• **DIRECTIONS FOR THIS TASK**: How many of the lines below contain "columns"? Reply with only that figure.

• **RECORDS FOR THIS EXERCISE**:
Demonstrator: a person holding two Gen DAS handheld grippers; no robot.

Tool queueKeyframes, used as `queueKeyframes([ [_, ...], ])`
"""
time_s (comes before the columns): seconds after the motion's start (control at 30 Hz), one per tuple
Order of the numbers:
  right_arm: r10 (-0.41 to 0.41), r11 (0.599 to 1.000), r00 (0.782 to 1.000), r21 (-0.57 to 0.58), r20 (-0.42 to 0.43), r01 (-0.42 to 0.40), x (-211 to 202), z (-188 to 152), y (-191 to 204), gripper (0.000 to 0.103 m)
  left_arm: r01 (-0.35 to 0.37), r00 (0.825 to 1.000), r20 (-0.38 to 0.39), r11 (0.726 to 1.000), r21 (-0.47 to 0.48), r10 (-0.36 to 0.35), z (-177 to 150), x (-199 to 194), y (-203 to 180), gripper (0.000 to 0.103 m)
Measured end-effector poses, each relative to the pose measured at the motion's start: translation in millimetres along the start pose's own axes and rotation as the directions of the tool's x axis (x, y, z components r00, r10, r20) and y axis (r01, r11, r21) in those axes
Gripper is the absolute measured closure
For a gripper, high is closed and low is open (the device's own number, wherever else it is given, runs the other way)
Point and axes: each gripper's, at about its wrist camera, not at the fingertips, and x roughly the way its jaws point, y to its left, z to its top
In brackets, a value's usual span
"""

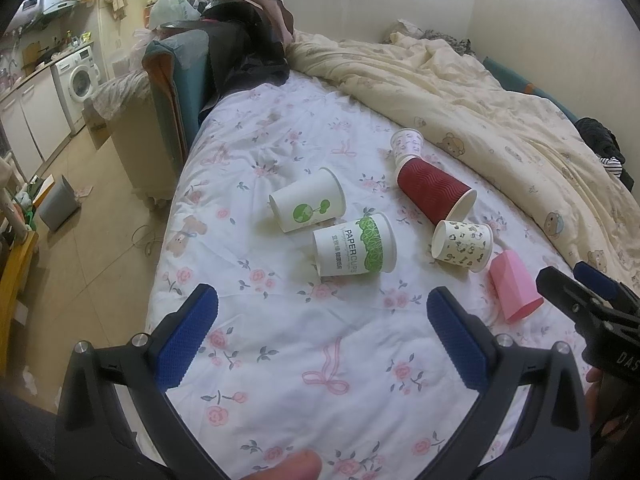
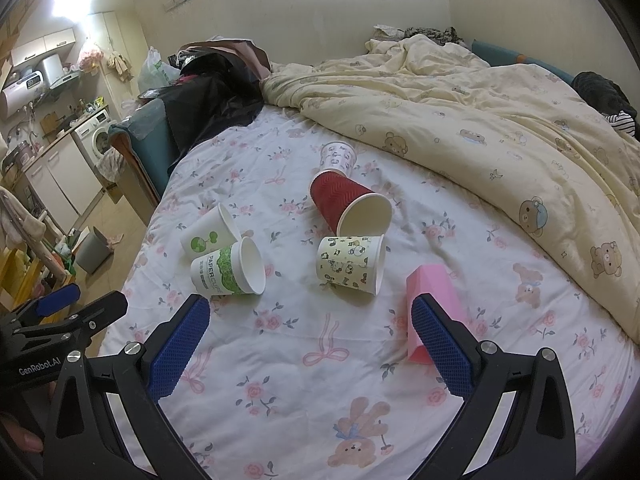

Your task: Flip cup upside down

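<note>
Several cups lie on their sides on the floral bed sheet (image 1: 320, 360). They are a white cup with a green globe (image 1: 307, 206) (image 2: 206, 232), a white-and-green "PAPER CUPS" cup (image 1: 354, 250) (image 2: 230, 266), a red ribbed cup (image 1: 434, 192) (image 2: 346, 204), a patterned cup (image 1: 464, 245) (image 2: 350, 264), a small white printed cup (image 1: 407, 143) (image 2: 339, 156) and a pink cup (image 1: 514, 290) (image 2: 434, 300). My left gripper (image 1: 322, 328) is open and empty, near of the cups. My right gripper (image 2: 310, 336) is open and empty, its right finger in front of the pink cup.
A cream bear-print duvet (image 2: 500, 128) is heaped at the right and back of the bed. Dark clothes (image 1: 248, 48) lie at the bed's far left corner. The bed's left edge drops to a floor with a grey bin (image 1: 60, 204). Each gripper shows in the other's view.
</note>
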Motion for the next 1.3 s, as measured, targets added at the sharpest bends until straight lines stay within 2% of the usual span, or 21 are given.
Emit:
queueKeyframes([
  [0.6, 0.01, 1.0, 1.0, 0.011, -0.003, -0.01, 1, -2, 0, 0.0, 0.007, 1.0, -0.003, 1.0, 0.003, -0.007, 0, 1, 0, 0.0],
  [0.8, 0.033, 0.999, 0.999, 0.001, -0.04, -0.033, 12, 20, -3, 0.0, -0.002, 1.0, -0.019, 1.0, 0.023, 0.002, 23, 12, -1, 0.0],
  [0.97, 0.049, 0.999, 0.98, 0.03, -0.193, -0.044, 52, 52, -23, 0.0, -0.022, 0.998, -0.062, 0.999, 0.035, 0.025, 49, 41, -4, 0.0],
  [1.2, -0.004, 0.997, 0.939, -0.069, -0.345, -0.021, 119, 88, -30, 0.0, -0.034, 0.992, -0.123, 0.998, 0.061, 0.042, 74, 86, -6, 0.0],
  [1.3, -0.045, 0.993, 0.926, -0.116, -0.376, 0.001, 148, 101, -29, 0.0, -0.036, 0.99, -0.137, 0.997, 0.061, 0.045, 82, 104, -4, 0.0],
])
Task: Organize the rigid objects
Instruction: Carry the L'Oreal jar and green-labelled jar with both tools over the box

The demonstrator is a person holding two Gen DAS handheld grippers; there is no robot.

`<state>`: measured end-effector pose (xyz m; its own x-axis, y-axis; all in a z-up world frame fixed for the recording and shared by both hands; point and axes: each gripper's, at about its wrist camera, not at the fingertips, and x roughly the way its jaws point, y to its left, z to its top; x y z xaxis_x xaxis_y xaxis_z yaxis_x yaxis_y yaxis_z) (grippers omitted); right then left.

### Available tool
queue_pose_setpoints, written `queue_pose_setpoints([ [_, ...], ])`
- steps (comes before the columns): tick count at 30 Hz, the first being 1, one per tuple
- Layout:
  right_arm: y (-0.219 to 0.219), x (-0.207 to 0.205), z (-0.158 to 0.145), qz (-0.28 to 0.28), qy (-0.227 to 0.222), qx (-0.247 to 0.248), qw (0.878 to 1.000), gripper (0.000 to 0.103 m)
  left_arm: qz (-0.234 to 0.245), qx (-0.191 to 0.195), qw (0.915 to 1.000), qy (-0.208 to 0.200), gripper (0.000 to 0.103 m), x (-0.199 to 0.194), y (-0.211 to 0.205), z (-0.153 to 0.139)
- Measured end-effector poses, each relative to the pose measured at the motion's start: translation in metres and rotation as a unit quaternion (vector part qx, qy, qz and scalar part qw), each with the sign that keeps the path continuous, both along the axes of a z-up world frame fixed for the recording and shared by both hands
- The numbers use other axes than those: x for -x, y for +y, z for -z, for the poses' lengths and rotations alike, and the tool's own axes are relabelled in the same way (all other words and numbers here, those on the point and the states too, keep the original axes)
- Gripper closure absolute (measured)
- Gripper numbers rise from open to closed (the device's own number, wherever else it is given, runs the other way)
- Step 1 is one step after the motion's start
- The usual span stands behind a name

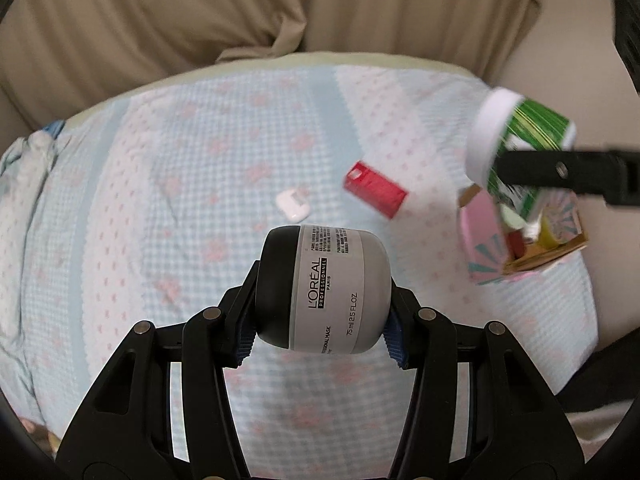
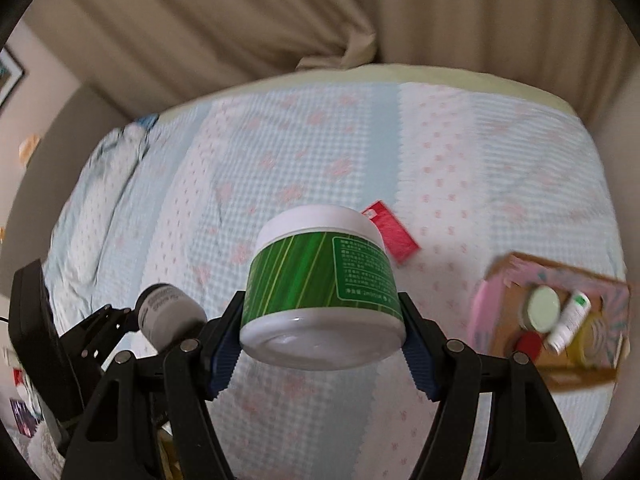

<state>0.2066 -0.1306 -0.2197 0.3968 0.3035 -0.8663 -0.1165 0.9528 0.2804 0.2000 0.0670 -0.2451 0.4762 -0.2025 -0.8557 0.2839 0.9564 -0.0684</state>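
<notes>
On the far left of the bedspread [image 1: 200, 184], the patterned cover bunches into folds near the edge. Moving right in the left wrist view, a small white earbud case [image 1: 292, 204] lies on the cloth, apart from a red carton [image 1: 376, 189] lying flat beside it. Nothing rests between these two and the pink cardboard box [image 1: 486, 248] at the right edge of the bed.

The left gripper [image 1: 322, 314] is clenched on a grey L'Oréal mask jar [image 1: 340, 292] with a black lid, held sideways above the bedspread. The right gripper [image 2: 322, 332] grasps a green jar [image 2: 320, 276] with a white lid, its pads pressed on either side and its base turned toward the camera. In the left view that green jar hangs in front of the pink box and hides part of its opening.

Only the right wrist view looks down into the box: a pale green round lid [image 2: 543, 307], a white tube [image 2: 568, 322] and something red and something yellow lie inside. It also shows a framed picture [image 2: 10, 76] on the wall at far left, while the earbud case appears only in the left view.
</notes>
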Motion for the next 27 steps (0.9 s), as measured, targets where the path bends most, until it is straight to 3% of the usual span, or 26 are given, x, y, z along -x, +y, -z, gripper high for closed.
queue_pose_setpoints([
  [8, -0.087, 0.058, -0.015, 0.079, -0.016, -0.015, 0.997, 0.036, 0.045, 0.021, 0.9987, -0.011, 0.055, 0.019, -0.08, -0.029],
  [15, -0.179, 0.101, -0.012, 0.126, -0.013, -0.027, 0.992, 0.036, 0.053, 0.038, 0.9979, -0.004, 0.055, 0.034, -0.161, -0.043],
  [27, -0.321, 0.114, 0.02, 0.171, 0.01, -0.002, 0.985, 0.036, 0.078, 0.032, 0.9957, 0.04, 0.055, 0.024, -0.304, -0.005],
])
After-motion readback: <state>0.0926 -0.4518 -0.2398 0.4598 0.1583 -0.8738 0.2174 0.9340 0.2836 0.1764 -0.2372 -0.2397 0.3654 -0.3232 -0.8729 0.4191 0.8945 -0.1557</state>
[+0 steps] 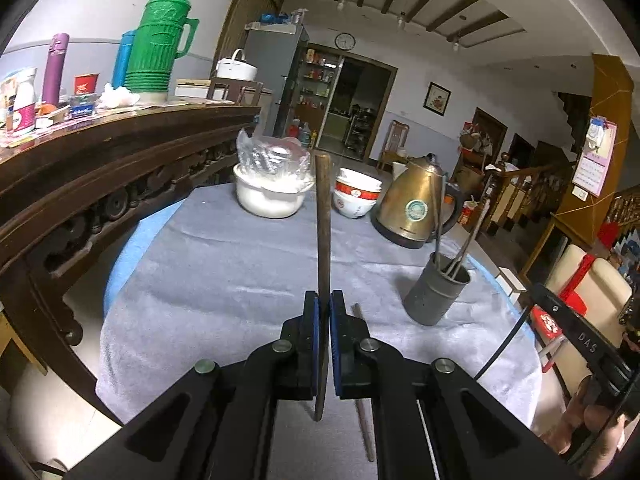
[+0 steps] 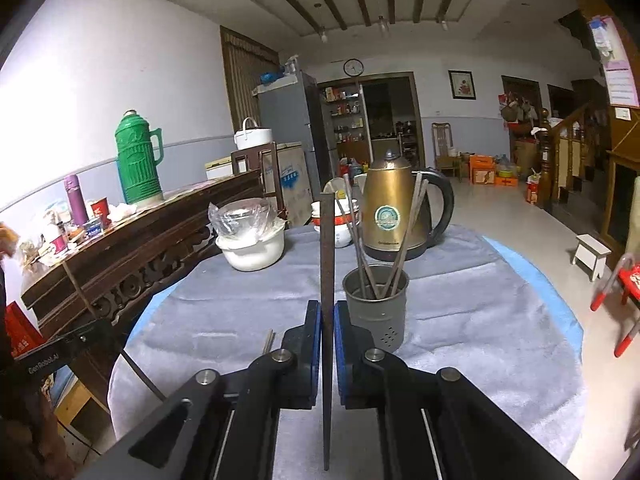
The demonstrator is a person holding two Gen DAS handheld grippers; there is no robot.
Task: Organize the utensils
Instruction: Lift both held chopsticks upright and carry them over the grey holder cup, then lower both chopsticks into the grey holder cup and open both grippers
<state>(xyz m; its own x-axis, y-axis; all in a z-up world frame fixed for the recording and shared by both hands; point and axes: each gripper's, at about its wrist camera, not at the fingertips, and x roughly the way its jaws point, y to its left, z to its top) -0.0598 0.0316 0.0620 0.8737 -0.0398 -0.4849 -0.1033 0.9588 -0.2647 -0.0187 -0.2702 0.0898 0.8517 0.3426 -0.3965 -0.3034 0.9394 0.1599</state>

• **WRITTEN ANSWER**: 2